-
Notifications
You must be signed in to change notification settings - Fork 33
Description
The current machine learning script at backend/scripts/MachineLearning/prediction.py successfully trains a linear regression model and saves it. However, it does not evaluate the performance of the model. A critical step in any machine learning workflow is to understand how well the model is performing on unseen data.
This task involves modifying the script to include model evaluation.
Proposed Solution:
We need to update the script to split the dataset into training and testing sets. The model will be trained on the training set and then evaluated on the testing set using standard regression metrics.
Tasks:
Import necessary functions: From sklearn.model_selection, import train_test_split. From sklearn.metrics, import mean_squared_error and r2_score.
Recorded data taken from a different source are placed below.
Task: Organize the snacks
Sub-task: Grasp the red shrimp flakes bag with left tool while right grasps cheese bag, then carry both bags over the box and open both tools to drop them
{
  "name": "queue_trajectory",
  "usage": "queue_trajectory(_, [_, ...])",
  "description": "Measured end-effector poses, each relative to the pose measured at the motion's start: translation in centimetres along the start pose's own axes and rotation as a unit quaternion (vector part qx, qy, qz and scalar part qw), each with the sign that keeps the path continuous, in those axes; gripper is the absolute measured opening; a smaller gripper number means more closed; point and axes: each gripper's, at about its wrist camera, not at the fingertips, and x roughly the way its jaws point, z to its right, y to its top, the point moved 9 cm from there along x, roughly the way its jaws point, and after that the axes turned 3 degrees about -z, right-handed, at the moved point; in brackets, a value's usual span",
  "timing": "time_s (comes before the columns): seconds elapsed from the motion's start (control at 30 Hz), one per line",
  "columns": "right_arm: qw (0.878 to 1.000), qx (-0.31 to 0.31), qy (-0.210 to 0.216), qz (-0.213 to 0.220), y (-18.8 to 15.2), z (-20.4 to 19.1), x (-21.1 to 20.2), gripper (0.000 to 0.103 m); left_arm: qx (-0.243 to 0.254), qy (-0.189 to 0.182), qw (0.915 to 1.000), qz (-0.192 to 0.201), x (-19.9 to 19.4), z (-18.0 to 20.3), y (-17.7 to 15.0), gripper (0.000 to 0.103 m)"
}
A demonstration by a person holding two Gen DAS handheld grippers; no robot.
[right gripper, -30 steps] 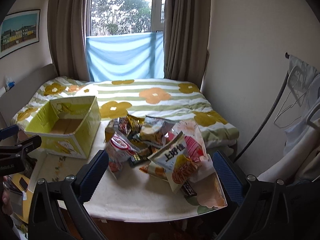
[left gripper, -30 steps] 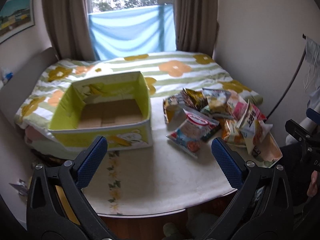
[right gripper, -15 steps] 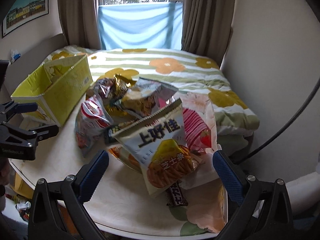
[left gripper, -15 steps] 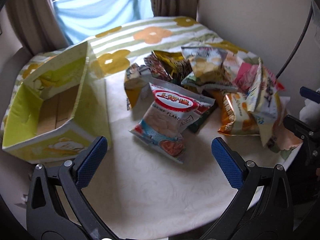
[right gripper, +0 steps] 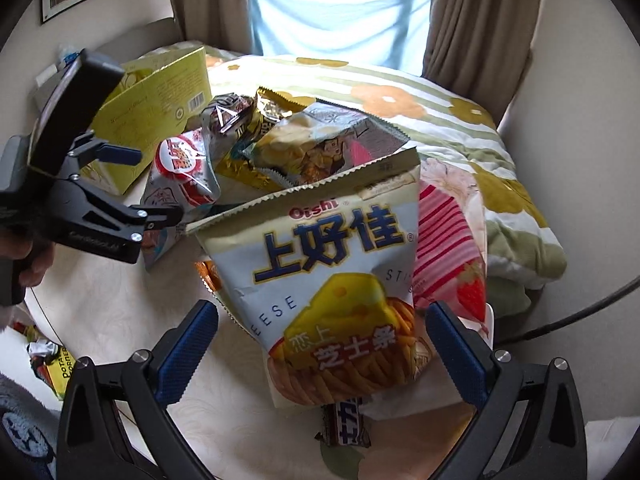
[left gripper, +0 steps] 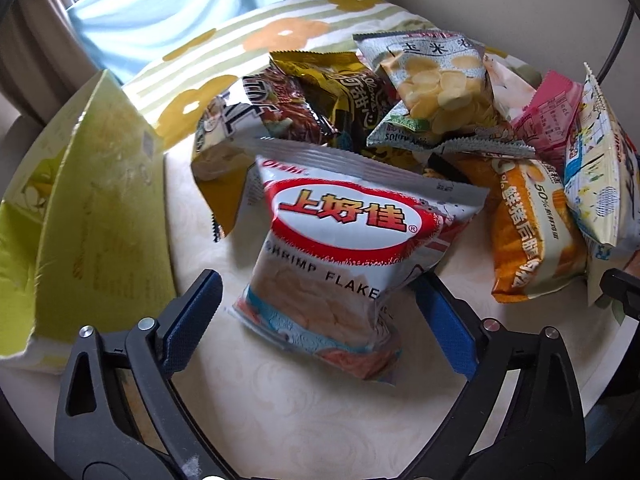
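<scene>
The shrimp flakes bag (left gripper: 340, 256) is glossy crinkled plastic film. The yellow box (left gripper: 92, 216) looks like matt cardboard. The tabletop (left gripper: 304, 412) has a smooth cream cover with a faint pattern.

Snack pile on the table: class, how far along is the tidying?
Done: nothing visibly; all snacks seen lie outside the yellow box.
In hand: left gripper closing around the shrimp flakes bag; right gripper open around the cheese sticks bag.
Left: the whole pile.
</scene>
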Motion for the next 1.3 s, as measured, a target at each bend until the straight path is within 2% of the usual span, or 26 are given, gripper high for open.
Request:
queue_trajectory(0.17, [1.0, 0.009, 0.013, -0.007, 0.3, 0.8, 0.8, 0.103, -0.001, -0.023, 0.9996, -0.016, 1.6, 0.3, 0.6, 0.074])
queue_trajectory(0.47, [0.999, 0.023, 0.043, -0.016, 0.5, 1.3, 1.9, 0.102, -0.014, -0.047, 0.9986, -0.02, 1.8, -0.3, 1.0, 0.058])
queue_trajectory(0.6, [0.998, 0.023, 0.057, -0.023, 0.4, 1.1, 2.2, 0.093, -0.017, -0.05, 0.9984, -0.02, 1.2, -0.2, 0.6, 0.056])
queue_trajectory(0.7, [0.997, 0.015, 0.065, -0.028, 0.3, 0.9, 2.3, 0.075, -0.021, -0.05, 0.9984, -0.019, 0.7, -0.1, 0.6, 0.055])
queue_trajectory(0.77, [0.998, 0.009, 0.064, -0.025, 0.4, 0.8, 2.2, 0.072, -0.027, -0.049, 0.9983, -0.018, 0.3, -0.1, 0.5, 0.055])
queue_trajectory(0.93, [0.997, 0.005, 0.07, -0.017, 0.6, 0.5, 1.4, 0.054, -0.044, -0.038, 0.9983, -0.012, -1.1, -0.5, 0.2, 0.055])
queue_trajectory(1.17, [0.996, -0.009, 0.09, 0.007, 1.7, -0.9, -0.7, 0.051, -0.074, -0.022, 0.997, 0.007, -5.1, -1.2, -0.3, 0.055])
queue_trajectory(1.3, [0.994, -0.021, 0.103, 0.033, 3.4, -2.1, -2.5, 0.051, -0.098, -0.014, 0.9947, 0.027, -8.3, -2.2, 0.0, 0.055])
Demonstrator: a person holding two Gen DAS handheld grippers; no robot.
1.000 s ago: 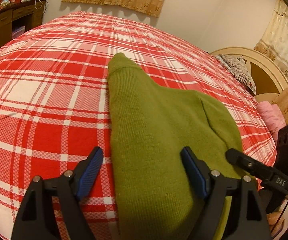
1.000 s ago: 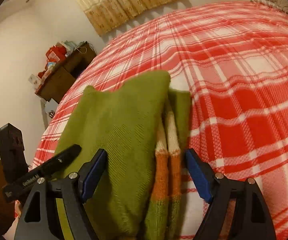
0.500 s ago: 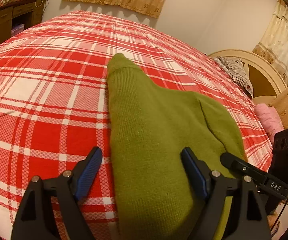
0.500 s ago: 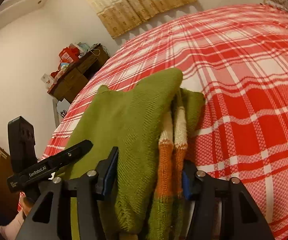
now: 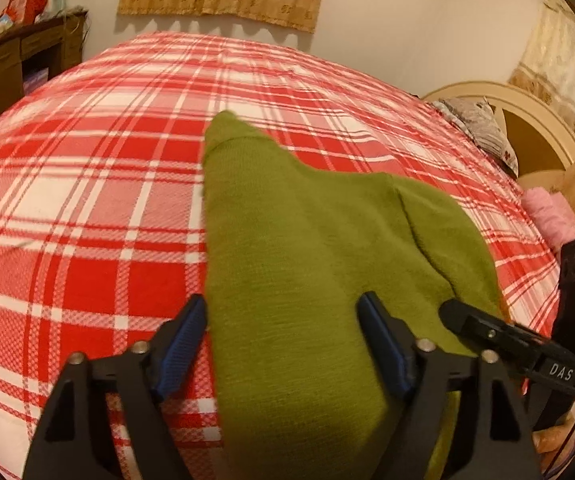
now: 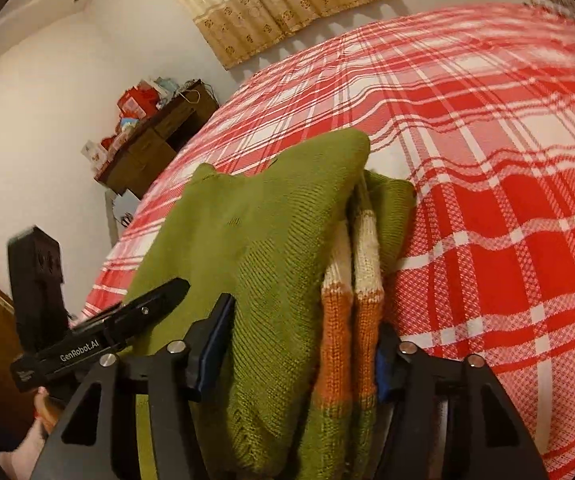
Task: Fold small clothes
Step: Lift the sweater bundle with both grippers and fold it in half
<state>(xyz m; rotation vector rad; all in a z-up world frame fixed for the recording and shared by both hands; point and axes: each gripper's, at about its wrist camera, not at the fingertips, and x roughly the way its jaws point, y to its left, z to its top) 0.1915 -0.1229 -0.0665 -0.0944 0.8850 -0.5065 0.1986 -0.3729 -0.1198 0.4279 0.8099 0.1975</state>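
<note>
While both sets of jaws are closing, the right hand-held gripper already pinches the near edge of the green sweater, striped sleeves included; the left hand-held gripper straddles its edge at medium width, pads not yet pressing. Sweater lies part-folded on the plaid bed. Risk: uneven grips could let layers slip, skewing the fold.

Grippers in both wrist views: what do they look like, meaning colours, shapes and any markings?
Both are matte black frames with triangular cut-outs and silver screw heads. The left gripper and right gripper each carry two fingers faced with ribbed blue pads. Seen from the right wrist, the left gripper's side reads "GenRobot.AI"; seen from the left wrist, the right gripper's reads "DAS". A thin black cable trails near the latter.
</note>
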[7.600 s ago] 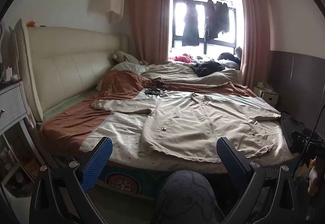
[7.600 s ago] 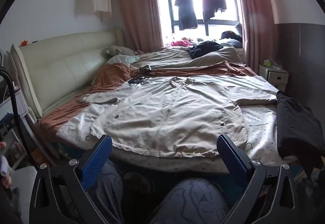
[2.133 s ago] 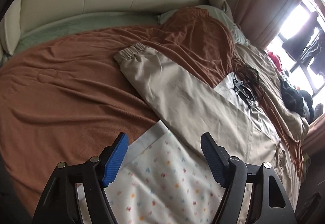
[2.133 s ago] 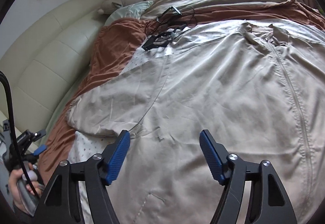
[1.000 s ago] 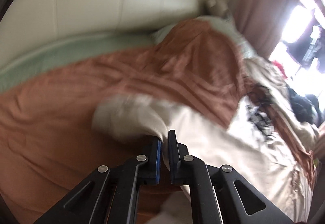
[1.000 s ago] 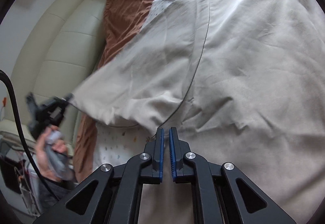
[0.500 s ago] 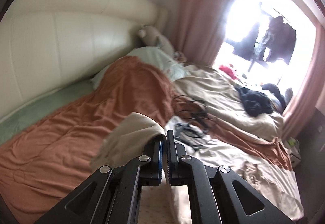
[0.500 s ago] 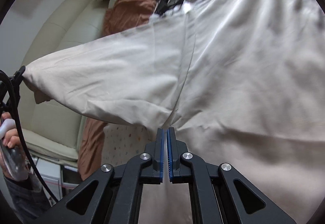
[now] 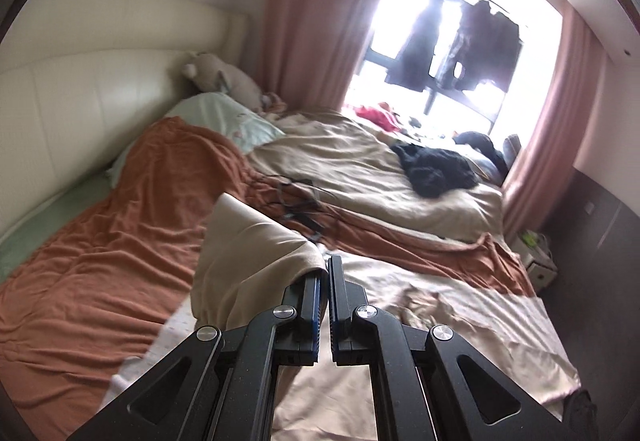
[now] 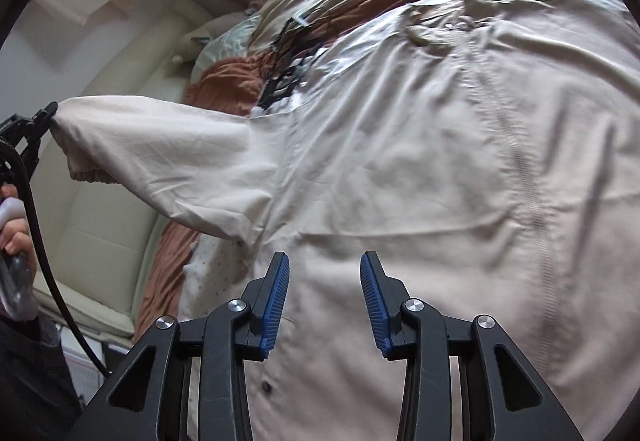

Split the data: Use the train_test_split function to divide the existing X and y data into X_train, X_test, y_train, and y_test. A common split is 80% for training and 20% for testing.
Train the model: Fit the LinearRegression model using only the training data (X_train, y_train).
Make predictions: Use the trained model to make predictions on the test data (X_test).
Calculate and print evaluation metrics:
Calculate the Mean Squared Error (MSE) between the predictions and the actual test values (y_test).
Calculate the R-squared (R2) score.
Print these scores to the console in a clear and understandable format.
Acceptance Criteria:
The prediction.py script uses train_test_split to create training and testing datasets.
The model is trained exclusively on the training data.
After training, the script calculates and prints at least two evaluation metrics (MSE and R 2 score) based on the test data.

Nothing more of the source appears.